What this task involves
Nothing but the lines from the first line of the entries through the line with "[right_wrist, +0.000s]" should appear in the answer, transcribed exactly and free of pictures.

Data extracted from a collection:

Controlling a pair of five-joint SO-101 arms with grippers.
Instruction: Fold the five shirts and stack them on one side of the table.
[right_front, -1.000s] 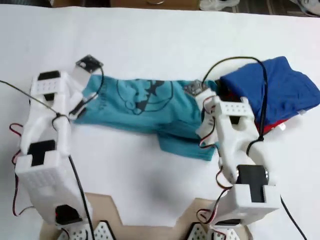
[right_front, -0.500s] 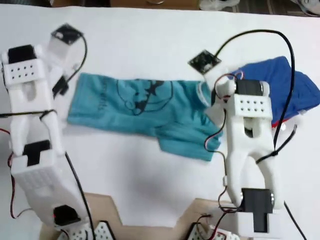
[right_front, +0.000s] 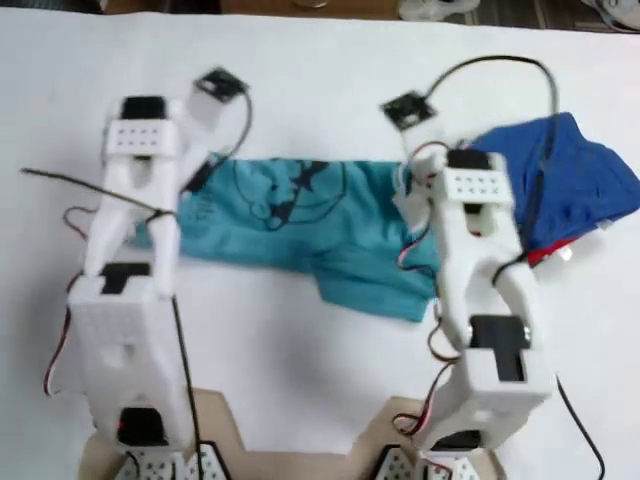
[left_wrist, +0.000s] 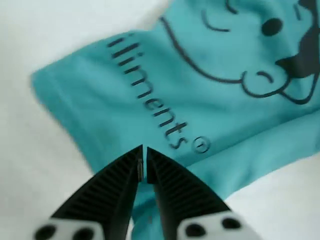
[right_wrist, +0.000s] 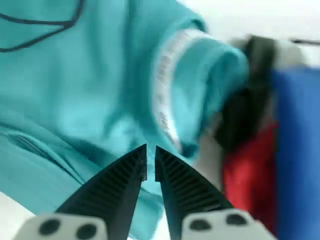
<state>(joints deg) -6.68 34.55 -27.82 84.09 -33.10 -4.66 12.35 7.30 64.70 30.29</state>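
Teal shirt (right_front: 300, 230) lies across frame centre on the table (right_front: 300, 90). Left gripper (left_wrist: 144, 161) and right gripper (right_wrist: 150, 159) hover over its opposite ends, jaws nearly closed, gripping nothing. Blue shirt (right_front: 575, 170) sits upper right.

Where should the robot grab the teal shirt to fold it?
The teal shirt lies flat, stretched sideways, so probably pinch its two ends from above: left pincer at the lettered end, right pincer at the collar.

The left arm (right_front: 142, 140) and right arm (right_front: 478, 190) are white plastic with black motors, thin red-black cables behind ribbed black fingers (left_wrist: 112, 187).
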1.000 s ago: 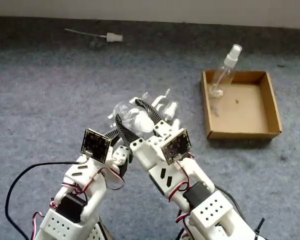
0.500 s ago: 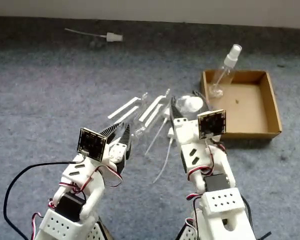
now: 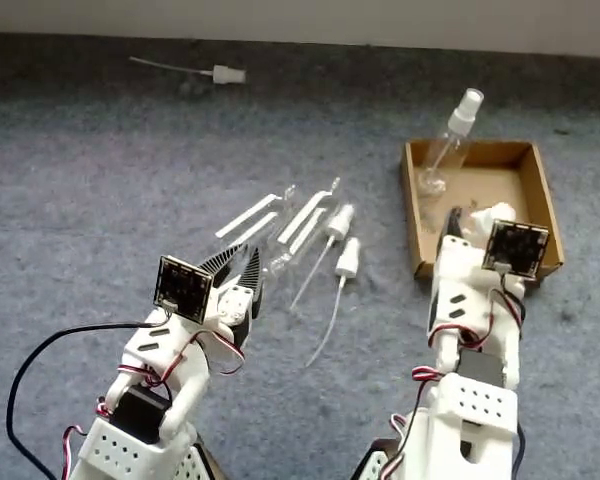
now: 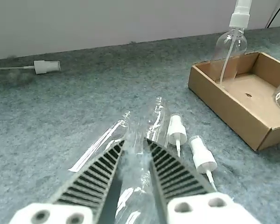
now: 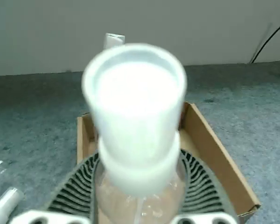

Output below
Controlling a pair of five-joint SO-101 arms with grippers.
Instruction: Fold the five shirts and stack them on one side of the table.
[right_front, -1.000s] 
[right_front, -0.500s] 
[right_front, +0.000s] 
[left_wrist, +0.000s] 
[right_wrist, +0.000s] 

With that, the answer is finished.